According to data published in Scientific Reports, researchers at Massachusetts General Hospital developed a liver model displaying zonation of distinct metabolisms, unlike previous models.

Martin Yarmush

“Investigators have been developing in vitro liver models for 40 years, but all of those systems ignore the distinct patterns of metabolically active hepatocytes that exist within the liver sinusoid,” Martin Yarmush, MD, PhD, director of the Massachusetts General Hospital (MGH) Center for Engineering in Medicine (CEM), said in a press release. “We hope this tool, which displays zonation of carbohydrate and nitrogen metabolism, in addition to drug detoxification and alcohol degradation, will improve our ability to understand and predict the effects of toxins and new drugs on the liver.”

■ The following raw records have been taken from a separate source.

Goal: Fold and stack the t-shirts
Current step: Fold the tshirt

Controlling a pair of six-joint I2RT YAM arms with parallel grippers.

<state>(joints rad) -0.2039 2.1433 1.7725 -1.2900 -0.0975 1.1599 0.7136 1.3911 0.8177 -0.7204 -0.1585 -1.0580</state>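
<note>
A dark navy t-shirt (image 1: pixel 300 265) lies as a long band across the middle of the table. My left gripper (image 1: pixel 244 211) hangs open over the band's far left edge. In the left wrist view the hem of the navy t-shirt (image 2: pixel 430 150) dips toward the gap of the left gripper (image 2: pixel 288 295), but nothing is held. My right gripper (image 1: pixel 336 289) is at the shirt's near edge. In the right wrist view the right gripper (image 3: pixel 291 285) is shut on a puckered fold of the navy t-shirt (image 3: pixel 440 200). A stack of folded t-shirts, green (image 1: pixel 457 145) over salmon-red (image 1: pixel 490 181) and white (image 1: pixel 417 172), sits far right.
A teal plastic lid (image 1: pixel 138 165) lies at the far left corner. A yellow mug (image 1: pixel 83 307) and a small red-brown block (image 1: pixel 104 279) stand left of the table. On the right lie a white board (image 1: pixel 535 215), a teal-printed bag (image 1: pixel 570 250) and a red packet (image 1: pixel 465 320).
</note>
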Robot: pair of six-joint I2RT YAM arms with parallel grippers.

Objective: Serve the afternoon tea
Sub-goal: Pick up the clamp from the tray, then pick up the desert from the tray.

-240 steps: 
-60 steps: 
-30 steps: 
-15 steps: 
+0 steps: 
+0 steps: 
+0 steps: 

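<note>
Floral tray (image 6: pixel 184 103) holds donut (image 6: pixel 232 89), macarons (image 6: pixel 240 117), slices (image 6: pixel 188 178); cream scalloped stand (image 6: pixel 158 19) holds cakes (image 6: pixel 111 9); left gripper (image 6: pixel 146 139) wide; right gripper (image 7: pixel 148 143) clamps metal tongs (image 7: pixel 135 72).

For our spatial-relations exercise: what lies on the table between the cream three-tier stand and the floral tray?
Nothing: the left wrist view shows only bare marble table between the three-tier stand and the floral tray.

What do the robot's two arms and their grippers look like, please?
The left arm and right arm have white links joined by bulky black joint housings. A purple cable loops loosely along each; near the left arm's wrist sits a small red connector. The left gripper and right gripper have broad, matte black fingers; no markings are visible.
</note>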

Because hepatocyte metabolism is not uniform across the liver, newer liver models use cell consumption-based oxygen gradients, the researchers wrote. However, replicating the physical environment of the liver does not achieve zonation across many metabolic functions and the underlying spatial differences in hepatocyte genetic expression can play a dominant role. Both of these things suggest that chemical stimulation would create a better model than consumption-based oxygen gradients.

“The liver is a chemical processing plant, but it’s not a single vat; different locations within the liver react different to drugs and toxins,” William McCarty, PhD, postdoctoral fellow at MGH-CEM, said in the release. “Here we exploited microfluidics to control the metabolism of liver cells down to a resolution of a few cells, allowing us to create liver tissue that shows the same patterns of toxicity caused by differences in drug metabolism as the liver in your body.”

Yarmush and colleagues developed a microfluidic device that distributes hormones and other chemicals across a 20- to 40-cell-wide sample of hepatocytes in a way that accurately replicates metabolic variation in the liver. In the device, they applied both insulin and glucagon as well as 3-methylcolanthrene.

In this liver model schematic, adding glucagon to inlet 1 and insulin to inlet 2 distributes the hormones across the field of hepatocytes in the purple box, which alters the cells’ metabolism from glucose release on the left side to glucose uptake on the right.

Source: William McCarty, PhD, Massachusetts General Hospital Center for Engineering in Medicine

Using periodic acid-Schiff staining, they were able to observe a gradient in glycogen storage. Using carbamoyl phosphatase synthetase I staining, they observed a gradient in urea production. After exposure to allyl alcohol and acetaminophen, they observed a gradient in cell viability. All three of these observations demonstrated the creation of carbohydrate, nitrogen, alcohol degradation and drug conjugation metabolic zonation.

“While further replication and validation using more compounds are needed, this study demonstrates the importance of fine control of liver metabolism,” Berk Usta, PhD, investigator at MGH-CEM, said in the release. “Since many liver pathologies also show regional variation, this tool may also serve as a basis for models of liver disease.” – by Will Offit

Disclosure: The researchers report no relevant financial disclosures.